My opinions on this:

Prologue: No, just no. Discrimination at its finest.
Point 1: No opinion on this.
Point 2: Understandable. I actually agree with him to an extent on this.
Point 3: Fine, except the whole "make a big ordeal of it" part, save for a select few cases.
Point 4: No opinion again.
Point 5: O_________O <---------- That was my reaction upon reading Point 5. That's simply ridiculous.
Point 6: Competitiveness is okay, but not when it goes too far. This is going too far.
Point 7: Okay, minus the guns.
Point 8: And why the hell should you not?
Point 9: I can see why some parents would do so, as they want their kid to be "exposed to the world", but the fact of the matter is that many of us just have zero interest in this type of stuff. (Me included.) As for the second part, understandable, but there are times when you just have to get involved.
Point 10: I don't see what the above anecdote has anything to do with Point 10.
Point 11: No, no, no! If you want him to learn self-defense, send him for goddamn karate/taekwondo/whatever!
Point 12: Most parents already do this. Next.
Point 13: Actually, I completely agree with this one.
Point 14: For the first part, no, he didn't come back "more of a man"! He probably gained a hatred for baseball instead. For the second part, there are no such things as "masculine" and "feminine chores".
Point 15: Now THIS is more like it, though it would contradict some of the earlier points.
Point 16: Sure.
Point 17: He should look up to whoever inspires HIM, not YOU.

---

In conclusion, I believe that he's mostly off the mark, although he does make some good points. But, what do YOU think?


----------



## Momoharu (Jan 3, 2010)

I now realize being a man involves learning to kill snakes and properly shine your shoes.


----------



## Teh Ebil Snorlax (Jan 3, 2010)

All I see is a long list of ways to emotionally distance yourself from your child, mold him into a carbon-copy of you and ultimately lead him to emotional and mental damage.


----------



## foreign contaminant (Jan 3, 2010)

enough of these things happened to my dad. my dad is assuming, judgmental, dishonest, and verbally abusive to my mother and my brother. we don't talk much; his reason is, "i operate on 'logic'" whereas my mother operates on "i don't know what".


----------



## Lady Grimdour (Jan 3, 2010)

While I disagree on the motives or even some of the methods, it does raise a few good points.

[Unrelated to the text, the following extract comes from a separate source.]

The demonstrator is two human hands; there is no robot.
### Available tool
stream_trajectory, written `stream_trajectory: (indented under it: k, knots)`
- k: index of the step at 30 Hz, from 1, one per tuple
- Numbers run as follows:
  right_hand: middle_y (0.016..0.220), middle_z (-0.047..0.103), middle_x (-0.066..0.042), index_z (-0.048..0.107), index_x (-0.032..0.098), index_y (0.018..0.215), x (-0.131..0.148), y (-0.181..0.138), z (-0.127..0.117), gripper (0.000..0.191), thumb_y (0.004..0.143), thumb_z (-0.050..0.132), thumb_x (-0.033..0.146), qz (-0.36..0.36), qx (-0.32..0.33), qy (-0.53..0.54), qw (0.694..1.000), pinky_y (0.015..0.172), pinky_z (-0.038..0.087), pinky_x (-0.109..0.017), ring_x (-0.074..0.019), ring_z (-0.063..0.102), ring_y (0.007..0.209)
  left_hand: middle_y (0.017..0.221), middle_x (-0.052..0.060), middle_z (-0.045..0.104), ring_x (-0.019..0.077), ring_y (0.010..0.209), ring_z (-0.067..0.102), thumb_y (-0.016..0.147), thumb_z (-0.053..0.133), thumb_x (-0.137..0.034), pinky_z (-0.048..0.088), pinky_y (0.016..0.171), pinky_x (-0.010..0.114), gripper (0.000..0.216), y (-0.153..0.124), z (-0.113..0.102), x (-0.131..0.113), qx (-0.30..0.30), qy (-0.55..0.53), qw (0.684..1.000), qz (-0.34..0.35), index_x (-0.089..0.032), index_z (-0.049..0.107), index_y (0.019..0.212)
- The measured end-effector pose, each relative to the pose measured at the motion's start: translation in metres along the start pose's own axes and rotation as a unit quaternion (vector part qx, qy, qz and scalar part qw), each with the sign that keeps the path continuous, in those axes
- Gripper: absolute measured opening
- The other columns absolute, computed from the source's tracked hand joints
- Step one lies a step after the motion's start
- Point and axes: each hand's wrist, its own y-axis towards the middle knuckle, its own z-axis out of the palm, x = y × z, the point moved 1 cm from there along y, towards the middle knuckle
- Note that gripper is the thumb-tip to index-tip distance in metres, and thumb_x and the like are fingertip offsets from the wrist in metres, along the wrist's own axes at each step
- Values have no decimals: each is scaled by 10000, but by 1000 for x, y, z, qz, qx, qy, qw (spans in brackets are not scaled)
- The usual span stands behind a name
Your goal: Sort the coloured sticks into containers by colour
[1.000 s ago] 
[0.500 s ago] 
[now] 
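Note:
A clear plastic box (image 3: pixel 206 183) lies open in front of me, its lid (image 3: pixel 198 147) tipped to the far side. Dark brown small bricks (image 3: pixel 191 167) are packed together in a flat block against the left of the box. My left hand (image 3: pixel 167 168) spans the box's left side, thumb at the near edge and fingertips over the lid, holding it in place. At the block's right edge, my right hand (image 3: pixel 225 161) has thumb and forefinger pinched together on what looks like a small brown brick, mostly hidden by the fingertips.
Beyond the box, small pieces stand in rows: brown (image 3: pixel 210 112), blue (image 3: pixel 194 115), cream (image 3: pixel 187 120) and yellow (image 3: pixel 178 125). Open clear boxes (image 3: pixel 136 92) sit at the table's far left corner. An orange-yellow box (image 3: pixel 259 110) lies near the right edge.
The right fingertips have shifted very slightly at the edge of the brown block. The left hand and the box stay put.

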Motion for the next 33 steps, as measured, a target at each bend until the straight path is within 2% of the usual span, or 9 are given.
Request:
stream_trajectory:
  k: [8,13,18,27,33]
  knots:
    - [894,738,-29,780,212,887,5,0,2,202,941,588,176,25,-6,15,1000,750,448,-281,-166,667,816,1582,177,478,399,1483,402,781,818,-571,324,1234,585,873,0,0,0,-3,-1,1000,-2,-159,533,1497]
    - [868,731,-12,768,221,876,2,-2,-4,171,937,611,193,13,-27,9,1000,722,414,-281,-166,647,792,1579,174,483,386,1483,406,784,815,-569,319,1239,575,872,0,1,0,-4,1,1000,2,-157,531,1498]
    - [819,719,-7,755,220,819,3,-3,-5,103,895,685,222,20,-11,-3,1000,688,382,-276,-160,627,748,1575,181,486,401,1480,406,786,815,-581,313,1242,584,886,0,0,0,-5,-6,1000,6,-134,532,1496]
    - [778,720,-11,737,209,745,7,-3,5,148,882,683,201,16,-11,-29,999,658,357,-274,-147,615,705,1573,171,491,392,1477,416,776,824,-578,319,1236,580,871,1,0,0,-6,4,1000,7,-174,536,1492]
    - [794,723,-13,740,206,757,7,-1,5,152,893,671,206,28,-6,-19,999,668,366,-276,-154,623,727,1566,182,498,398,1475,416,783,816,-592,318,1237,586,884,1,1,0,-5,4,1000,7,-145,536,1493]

I've seen kids raised in a religious household and they're at least respectful of people around them. Ignoring the self-righteous stuff their parents and in turn they spit out, these people have good morals. Don't knock it 'til you try it.

Though I admit this is a bit extreme, especially 1.


----------



## Tailsy (Jan 3, 2010)

Uh, Grimdour, you can't be both self-righteous _and_ respectful.


----------



## Harlequin (Jan 3, 2010)

:( I shop with my mother.

(okay that's because she's willing to spend £££ on me as long as she's there, but still.)


----------



## opaltiger (Jan 3, 2010)

someone whose name I should maybe remember said:
			
		

> When we find ourselves believing that killing a man makes us more of a man but loving a man makes us less of a man, it’s probably time to re-examine our criteria for manhood.


in other words, holy shit I'm glad my parents aren't insane

ps. any father who insists on being called "sir" should have his kid taken away immediately


----------



## Shiny Grimer (Jan 3, 2010)

#4 applies to everyone. Is this saying that women shouldn't pay their debts on time (or should they just leave it to their BIG STRONG MEN)?

I'm glad my parents aren't stupid.

EDIT: Oh my gosh, that thing people say about Americans having a fetish for heros is true! I don't know about you, but I never had (or needed) a hero (I was my own hero 8D j/k). I mean, my dad's always talking about the American obsession with having heros and being a hero (and even points to superheros as an example) and says it represents the individuality since it's usually one awesome hero that has to fix everything instead of working in a team, and I know that Hetalia's characterization of America as a dude obsessed with heroism _has_ to come from somewhere, but holy shiz, I've never seen someone actually say "You must have heroes!"


----------



## Tailsy (Jan 3, 2010)

I think Hetalia!America is a HERO because America tends to think it saves the day. See: everything they've ever been in.


----------



## Shiny Grimer (Jan 3, 2010)

Tailsy said:


> I think Hetalia!America is a HERO because America tends to think it saves the day. See: everything they've ever been in.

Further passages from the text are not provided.